- [Aim of the exercise] Your answer must consist of exactly the lines below, starting with the line with "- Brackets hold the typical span" and going on through the line with "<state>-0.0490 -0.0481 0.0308", and nothing else.

Data extracted from a collection:
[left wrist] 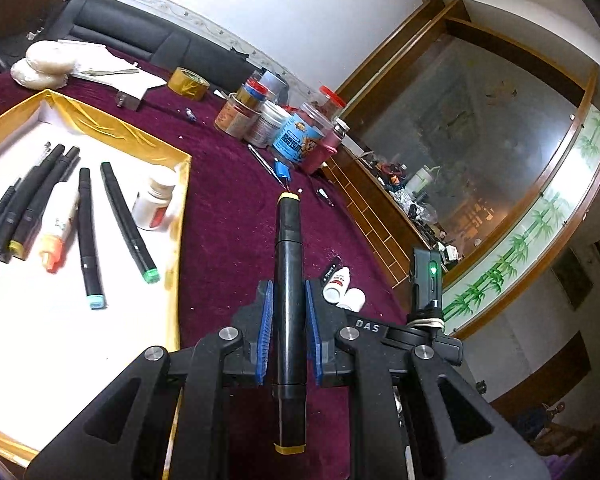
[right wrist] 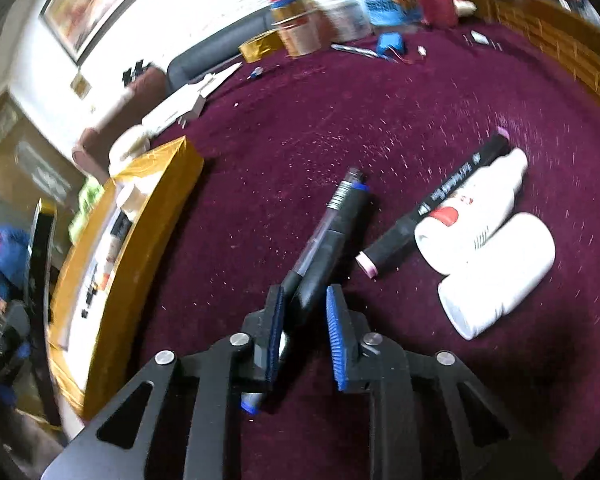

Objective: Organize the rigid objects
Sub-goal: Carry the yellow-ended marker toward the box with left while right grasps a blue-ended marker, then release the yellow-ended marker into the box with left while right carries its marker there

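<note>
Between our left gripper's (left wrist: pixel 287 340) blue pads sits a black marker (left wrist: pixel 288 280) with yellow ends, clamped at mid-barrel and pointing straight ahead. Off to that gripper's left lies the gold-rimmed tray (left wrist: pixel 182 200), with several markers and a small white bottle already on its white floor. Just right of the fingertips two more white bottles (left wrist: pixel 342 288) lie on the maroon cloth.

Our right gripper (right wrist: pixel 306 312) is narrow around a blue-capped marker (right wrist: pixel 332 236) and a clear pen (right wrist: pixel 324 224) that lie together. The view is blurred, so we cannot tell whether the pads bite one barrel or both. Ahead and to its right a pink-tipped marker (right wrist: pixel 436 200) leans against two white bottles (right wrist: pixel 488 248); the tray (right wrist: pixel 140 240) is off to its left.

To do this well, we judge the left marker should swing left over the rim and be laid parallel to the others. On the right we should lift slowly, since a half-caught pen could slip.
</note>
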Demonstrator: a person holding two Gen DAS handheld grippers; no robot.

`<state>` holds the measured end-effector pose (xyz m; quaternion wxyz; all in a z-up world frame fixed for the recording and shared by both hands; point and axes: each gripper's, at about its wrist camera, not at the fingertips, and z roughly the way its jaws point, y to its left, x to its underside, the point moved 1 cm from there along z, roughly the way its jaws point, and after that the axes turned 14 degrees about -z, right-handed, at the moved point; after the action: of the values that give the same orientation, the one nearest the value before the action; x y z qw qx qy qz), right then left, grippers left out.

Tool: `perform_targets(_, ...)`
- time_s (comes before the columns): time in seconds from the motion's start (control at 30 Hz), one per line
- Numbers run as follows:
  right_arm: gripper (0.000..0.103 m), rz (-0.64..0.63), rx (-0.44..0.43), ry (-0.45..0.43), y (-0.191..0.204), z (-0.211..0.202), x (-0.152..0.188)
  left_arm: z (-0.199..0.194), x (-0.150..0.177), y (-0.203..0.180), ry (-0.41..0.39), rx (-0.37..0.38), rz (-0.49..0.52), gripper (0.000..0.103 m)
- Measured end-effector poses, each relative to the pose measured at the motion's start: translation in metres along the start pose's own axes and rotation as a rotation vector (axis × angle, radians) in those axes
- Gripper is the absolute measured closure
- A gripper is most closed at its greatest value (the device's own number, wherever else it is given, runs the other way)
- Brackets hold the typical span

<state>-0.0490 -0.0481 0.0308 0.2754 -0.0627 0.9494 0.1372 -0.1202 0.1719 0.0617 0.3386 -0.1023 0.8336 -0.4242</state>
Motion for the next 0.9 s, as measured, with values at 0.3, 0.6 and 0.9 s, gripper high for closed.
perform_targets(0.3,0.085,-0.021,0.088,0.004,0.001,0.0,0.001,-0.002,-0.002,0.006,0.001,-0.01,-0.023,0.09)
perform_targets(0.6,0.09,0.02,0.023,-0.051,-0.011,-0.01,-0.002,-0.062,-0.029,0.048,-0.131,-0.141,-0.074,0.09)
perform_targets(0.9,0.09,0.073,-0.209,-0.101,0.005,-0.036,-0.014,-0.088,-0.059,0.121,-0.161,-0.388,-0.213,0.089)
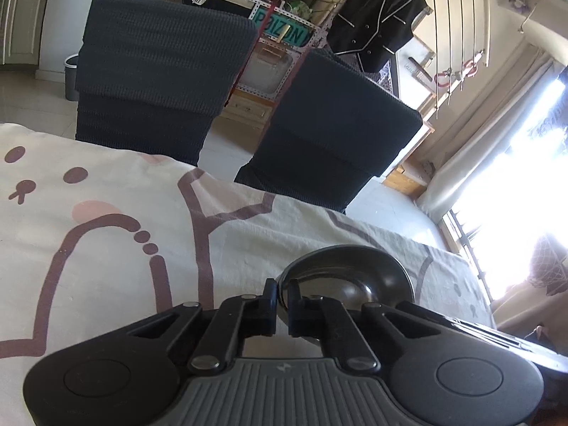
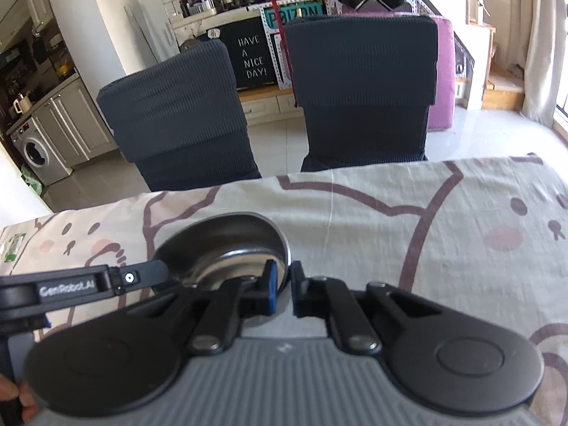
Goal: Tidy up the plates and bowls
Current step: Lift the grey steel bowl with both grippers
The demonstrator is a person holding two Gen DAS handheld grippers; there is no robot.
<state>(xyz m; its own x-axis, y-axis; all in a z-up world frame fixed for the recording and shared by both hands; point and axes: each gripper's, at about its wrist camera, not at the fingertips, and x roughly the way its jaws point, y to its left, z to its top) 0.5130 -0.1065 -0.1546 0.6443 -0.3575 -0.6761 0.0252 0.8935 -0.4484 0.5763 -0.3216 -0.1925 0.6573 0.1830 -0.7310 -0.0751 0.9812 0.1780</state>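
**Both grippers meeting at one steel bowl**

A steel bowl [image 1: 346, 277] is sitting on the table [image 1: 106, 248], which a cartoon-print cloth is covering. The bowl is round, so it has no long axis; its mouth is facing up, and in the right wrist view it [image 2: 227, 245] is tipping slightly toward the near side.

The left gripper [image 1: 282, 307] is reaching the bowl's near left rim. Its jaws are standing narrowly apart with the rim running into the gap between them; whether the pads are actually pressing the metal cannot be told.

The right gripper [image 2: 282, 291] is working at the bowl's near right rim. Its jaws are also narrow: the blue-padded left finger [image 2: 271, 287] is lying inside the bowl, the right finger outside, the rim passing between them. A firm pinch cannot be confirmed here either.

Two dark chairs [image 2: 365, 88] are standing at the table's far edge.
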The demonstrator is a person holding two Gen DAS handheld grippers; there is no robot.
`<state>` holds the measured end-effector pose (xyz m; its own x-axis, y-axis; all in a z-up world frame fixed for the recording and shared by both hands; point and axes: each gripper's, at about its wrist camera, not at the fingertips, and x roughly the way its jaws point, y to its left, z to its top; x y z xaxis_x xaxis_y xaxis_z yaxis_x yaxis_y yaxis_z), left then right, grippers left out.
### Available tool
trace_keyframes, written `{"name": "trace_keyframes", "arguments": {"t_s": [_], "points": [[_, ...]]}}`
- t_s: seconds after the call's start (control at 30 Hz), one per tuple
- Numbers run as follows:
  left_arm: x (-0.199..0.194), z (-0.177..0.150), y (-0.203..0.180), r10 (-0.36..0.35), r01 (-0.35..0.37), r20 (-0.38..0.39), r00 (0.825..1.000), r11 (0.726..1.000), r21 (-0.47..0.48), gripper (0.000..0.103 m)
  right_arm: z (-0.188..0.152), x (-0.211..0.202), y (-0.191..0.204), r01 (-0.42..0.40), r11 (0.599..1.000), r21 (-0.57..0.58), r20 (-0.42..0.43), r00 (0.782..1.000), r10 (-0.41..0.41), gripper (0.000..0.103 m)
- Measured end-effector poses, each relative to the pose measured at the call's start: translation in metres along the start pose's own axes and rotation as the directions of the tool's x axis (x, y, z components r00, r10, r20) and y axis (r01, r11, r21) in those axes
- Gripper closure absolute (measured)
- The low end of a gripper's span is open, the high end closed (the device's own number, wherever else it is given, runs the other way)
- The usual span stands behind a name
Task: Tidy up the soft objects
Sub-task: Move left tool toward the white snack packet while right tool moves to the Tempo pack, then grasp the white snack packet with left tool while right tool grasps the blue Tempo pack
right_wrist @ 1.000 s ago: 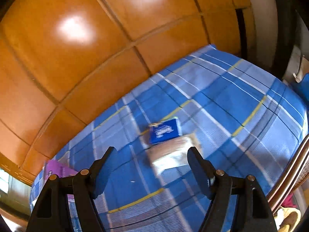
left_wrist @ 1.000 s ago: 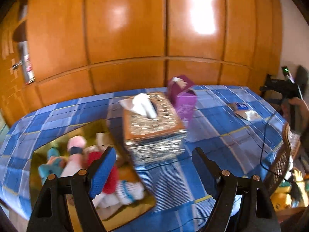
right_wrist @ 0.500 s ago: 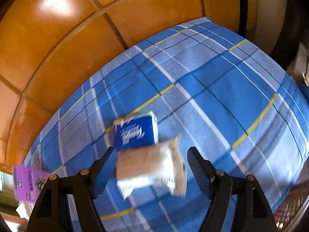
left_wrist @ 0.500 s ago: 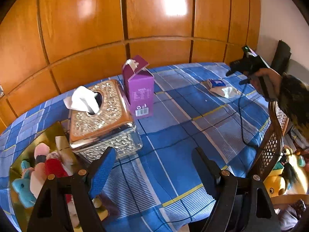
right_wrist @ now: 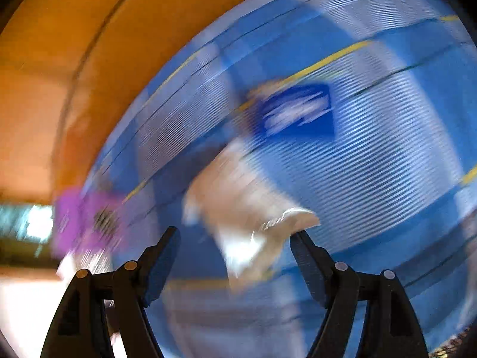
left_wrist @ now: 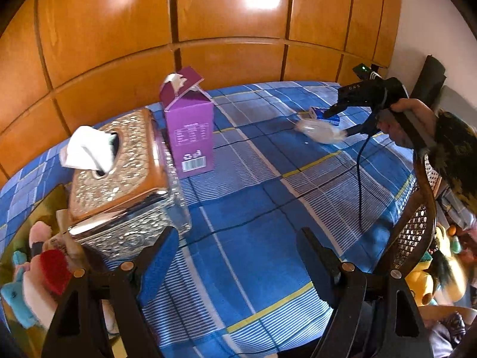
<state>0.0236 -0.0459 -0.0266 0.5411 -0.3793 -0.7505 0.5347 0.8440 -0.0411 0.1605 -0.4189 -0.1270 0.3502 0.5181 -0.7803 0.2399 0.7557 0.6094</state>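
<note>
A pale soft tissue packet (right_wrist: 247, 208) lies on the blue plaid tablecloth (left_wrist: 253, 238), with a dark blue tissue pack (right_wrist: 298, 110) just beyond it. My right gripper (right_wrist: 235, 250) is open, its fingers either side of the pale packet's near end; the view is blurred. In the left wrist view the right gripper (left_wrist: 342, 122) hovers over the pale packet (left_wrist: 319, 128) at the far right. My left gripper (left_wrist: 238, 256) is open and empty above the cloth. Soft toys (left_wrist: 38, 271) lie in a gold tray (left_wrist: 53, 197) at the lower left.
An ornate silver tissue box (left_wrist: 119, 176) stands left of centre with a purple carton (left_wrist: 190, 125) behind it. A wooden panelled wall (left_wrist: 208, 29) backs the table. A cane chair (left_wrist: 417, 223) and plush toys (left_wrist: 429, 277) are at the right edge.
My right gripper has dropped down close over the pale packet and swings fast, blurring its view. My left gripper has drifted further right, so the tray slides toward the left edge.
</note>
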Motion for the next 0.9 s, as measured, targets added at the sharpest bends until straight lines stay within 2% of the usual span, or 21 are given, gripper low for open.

- [Response]
- Brackets hold the typical span

<state>-0.0490 -0.0481 0.0308 0.2754 -0.0627 0.9494 0.1372 -0.1202 0.1719 0.0617 0.3386 -0.1023 0.8336 -0.4242</state>

The exercise requires nothing more.